ResMusica : Vous avez un lien particulier avec le répertoire français, comment expliquez-vous cela ?
Piotr Beczała : Werther, Roméo et Juliette, Manon, Faust sont des classiques, tous pour voix de ténor lyrique et c'est mon répertoire de prédilection. Je le chante chaque saison, il correspond à ma voix et il est très sain pour moi. L'Italie a de nombreux opéras bien sûr, mais vous ne pouvez pas chanter dans la même saison le bel canto, Puccini, Verdi et le vérisme.
RM : Vous allez en effet chanter Werther sur la scène de Bastille ce mois-ci. Quel est le plus impressionant: maîtriser le rôle ou l'acoustique de cette salle gigantesque ?
PB : Je ne crains pas la taille de l'Opéra Bastille, j'y ai chanté Rigoletto, la Bohème, Onéguine, Faust et j'apprécie cette scène. Bien sûr, l'intimité de Werther sera difficile à obtenir sur cette grande scène, mais je fais confiance au Maestro et au metteur en scène pour être en mesure de créer de l'intimité quand nous en aurons besoin… Werther est un de mes rôles préférés et avec une partenaire comme Elina Garanča nous allons bien apprécier ces représentations pour sûr !
RM : Votre dernier album chez Deutsche Grammophon « The French Collection » a reçu une Clef d'Or ResMusica 2015. Quelle est l'histoire derrière cet album ?

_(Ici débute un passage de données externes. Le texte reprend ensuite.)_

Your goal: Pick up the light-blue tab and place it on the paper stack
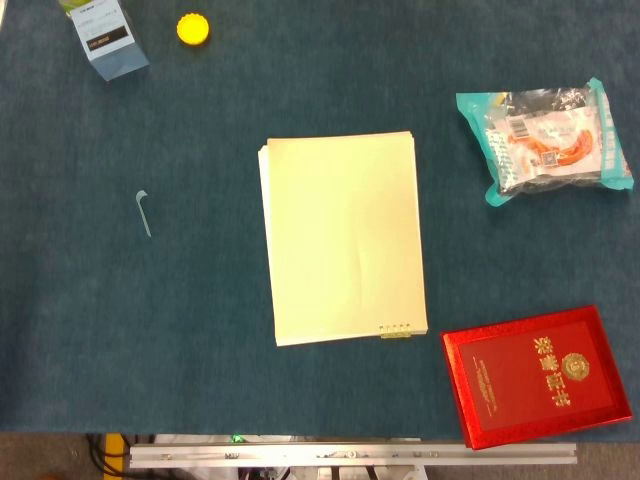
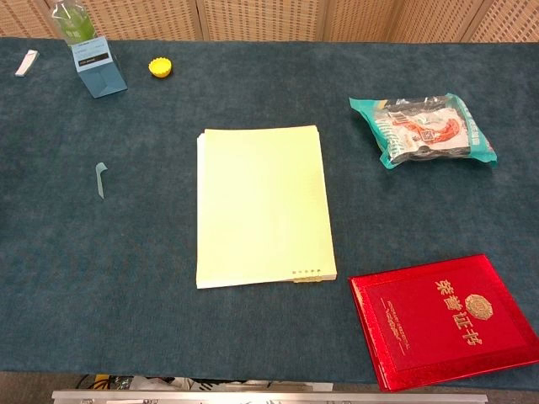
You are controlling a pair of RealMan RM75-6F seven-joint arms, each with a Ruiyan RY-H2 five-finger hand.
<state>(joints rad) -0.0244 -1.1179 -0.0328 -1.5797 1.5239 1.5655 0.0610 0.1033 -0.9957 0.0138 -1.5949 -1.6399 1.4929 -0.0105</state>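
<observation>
A small light-blue tab (image 1: 144, 212) lies flat on the dark blue table cloth, well to the left of the paper stack; the chest view shows the tab (image 2: 101, 179) too. The pale yellow paper stack (image 1: 343, 236) sits in the middle of the table, also seen in the chest view as the paper stack (image 2: 263, 205). Nothing rests on the paper. Neither of my hands appears in either view.
A red certificate folder (image 1: 537, 375) lies at the front right. A teal snack packet (image 1: 545, 140) is at the back right. At the back left stand a blue carton (image 1: 108, 38) and a yellow bottle cap (image 1: 193, 28). A small white item (image 2: 26, 61) lies far left.
</observation>
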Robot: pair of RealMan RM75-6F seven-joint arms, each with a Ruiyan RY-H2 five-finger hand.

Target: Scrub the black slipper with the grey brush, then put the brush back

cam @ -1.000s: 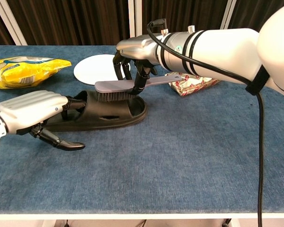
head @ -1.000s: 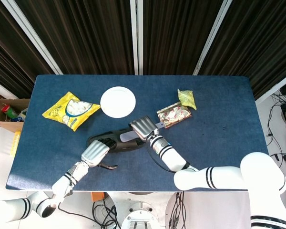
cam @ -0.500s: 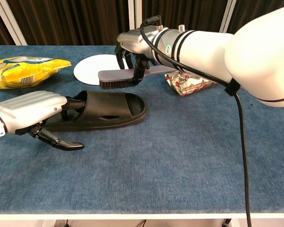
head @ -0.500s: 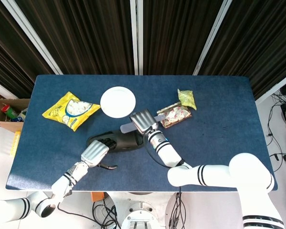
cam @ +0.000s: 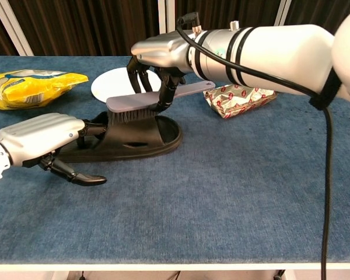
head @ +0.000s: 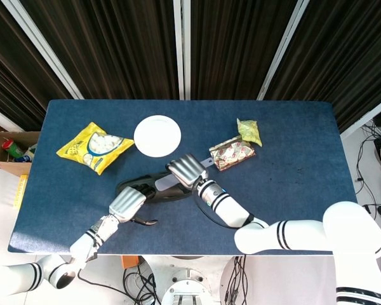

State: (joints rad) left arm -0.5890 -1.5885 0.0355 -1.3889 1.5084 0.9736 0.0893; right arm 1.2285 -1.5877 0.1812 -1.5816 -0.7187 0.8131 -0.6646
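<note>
The left hand [cam: 38, 140] still grips the heel end of the black slipper [cam: 134, 140], pinning it. The right hand [cam: 157, 55], clasping the grey brush [cam: 146, 108], has dropped it back onto the strap: scrubbing continues. Beyond, blue table [cam: 233, 192], white plate [head: 157, 135], snack packets, dark curtains.

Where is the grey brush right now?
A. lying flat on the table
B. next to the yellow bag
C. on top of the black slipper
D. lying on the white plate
C: the right hand holds the brush with its bristles down on the strap of the slipper.
</note>
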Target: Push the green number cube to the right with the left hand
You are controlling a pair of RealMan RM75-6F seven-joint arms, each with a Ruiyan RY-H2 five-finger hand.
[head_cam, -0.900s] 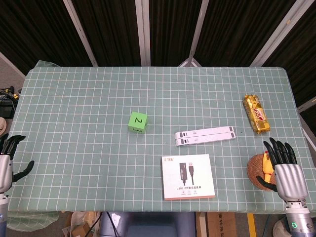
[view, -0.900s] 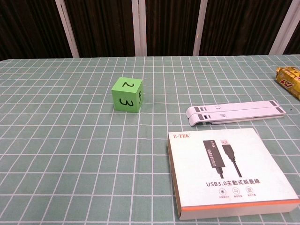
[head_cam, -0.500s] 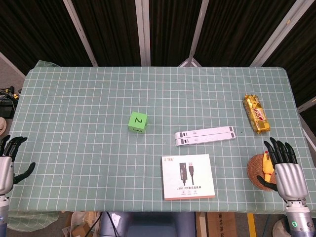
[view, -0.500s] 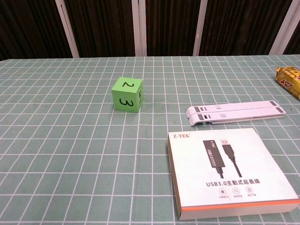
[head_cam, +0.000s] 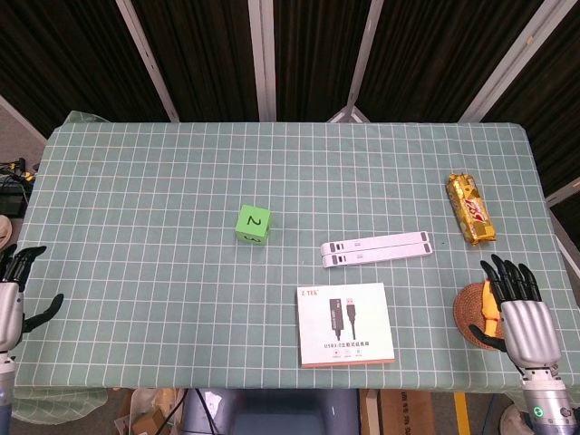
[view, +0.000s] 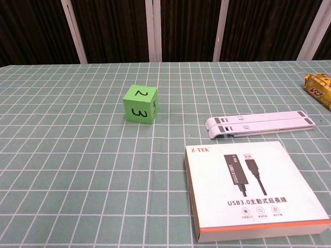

PB : Tout d'abord je vous remercie beaucoup pour ce prix – je me sens très honoré de cette Clef d'Or ResMusica 2015, surtout en France pour un album français ! L'idée était de faire mieux connaître le style de l'opéra romantique français, dont j'ai dit de nombreuses fois à quel point je l'aime. J'ai été déçu qu'en France il n'y avait pas tant de maisons d'opéra qui jouaient les grands opéras de Massenet, Gounod, Bizet, Meyerbeer… En ce moment, depuis quelques années, la situation est meilleure ! Peut-être grâce à mon CD? Et cet entretien…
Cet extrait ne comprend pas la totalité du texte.